Warning: this column contains a few biased opinions. But at least some of the arguments are backed by empirical evidence.
The news came that the Arizona Republican Party has censured Senator John McCain. Or, more accurately, "the resolution to censure McCain was approved by a voice-vote during a meeting of state committee members in Tempe, state party spokesman Tim Sifert said," according to Terry Tang with the Associated Press. "It needed signatures from at least 20 percent of state committee members to reach the floor for debate."
If this were the America of post-World War II, McCain would have been president, elected in 2000. As it was, his small campaign finished second in the primaries on a shoestring budget.
His victory in the 2008 GOP primaries was nothing short of amazing. Despite the baggage of George W. Bush's historically low approval ratings, polls show he gave Barack Obama a real run for his money, despite having a lot less of it. Only his pick of Sarah Palin and the Great Recession cost him the election. Yet he ran one of the classiest campaigns, defying critics when some in the media expected rampant racism.
If you go to the American Conservative Union (http://conservative.org/), you can find that they're a really conservative bunch, as the name implies. And their rating system finds that John McCain is 92 percent conservative, according to their rankings. Moreover, his lifetime score is 82.84.
Former Arizona Senator John Kyl, at least, has Senator McCain's back. He called the censure decision "wacky" and insisted that McCain's voting record was "very conservative," in Tang's article. The ACU gave Kyl a perfect voting score, by the way.
So what did Senator McCain do that was so unforgivable as to receive a Tea Party Primary challenge?
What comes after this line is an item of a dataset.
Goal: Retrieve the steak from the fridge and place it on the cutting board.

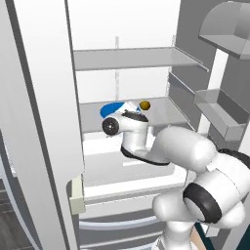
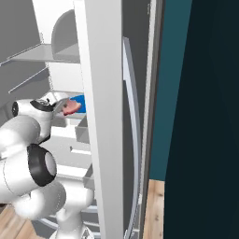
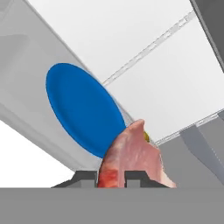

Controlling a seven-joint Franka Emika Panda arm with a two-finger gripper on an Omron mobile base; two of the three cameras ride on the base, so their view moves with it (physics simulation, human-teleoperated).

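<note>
The steak (image 3: 133, 157), a pinkish-red slab with paler marbling, sits clamped between my gripper's (image 3: 111, 178) two dark fingertips. The gripper is shut on it. In the right base view the steak (image 2: 71, 108) hangs at the end of my hand, just off the blue plate (image 2: 78, 101). The plate (image 3: 83, 109) lies flat on the fridge's middle grey shelf (image 1: 166, 112), a little beyond the steak. In the left base view my wrist (image 1: 128, 124) reaches into the open fridge (image 1: 122, 29) and hides the steak. The cutting board is out of view.
A small round yellow-brown fruit (image 1: 145, 105) rests on the same shelf, right of the plate (image 1: 110, 109). An upper shelf (image 1: 132, 57) hangs above my hand. Door bins (image 1: 219, 114) stand on the open right door. The white left door panel (image 1: 39, 122) is close beside the arm.
</note>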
He would often reach across party aisles on matters that he felt were in the best interest of this country.
He sought to make the CIA and their contractors follow the same rules as the U.S. Army when it came to torture. He sought to preserve the judicial filibuster, and got several Bush court appointees confirmed. And he reached across party aisles with Wisconsin Democrat Russ Feingold to try and reduce the influence of campaign cash.
This work on campaign finance reform caught the attention of a young, idealistic, sometimes naïve, politically independent Senate intern from Feingold's office, making him a fan, and eventually leading him to signing up with the Republican Party in Delaware several years later.
That intern was me.
Sen. McCain is the kind of person who brought independents, and even some moderate Democrats, into the Republican Party, building the party the way his close ally from the 1980s, Ronald Reagan, did. And now he's been censured by his own state party.
One can only wonder what that means for the new powers in the GOP, ever interested in shrinking the party's appeal.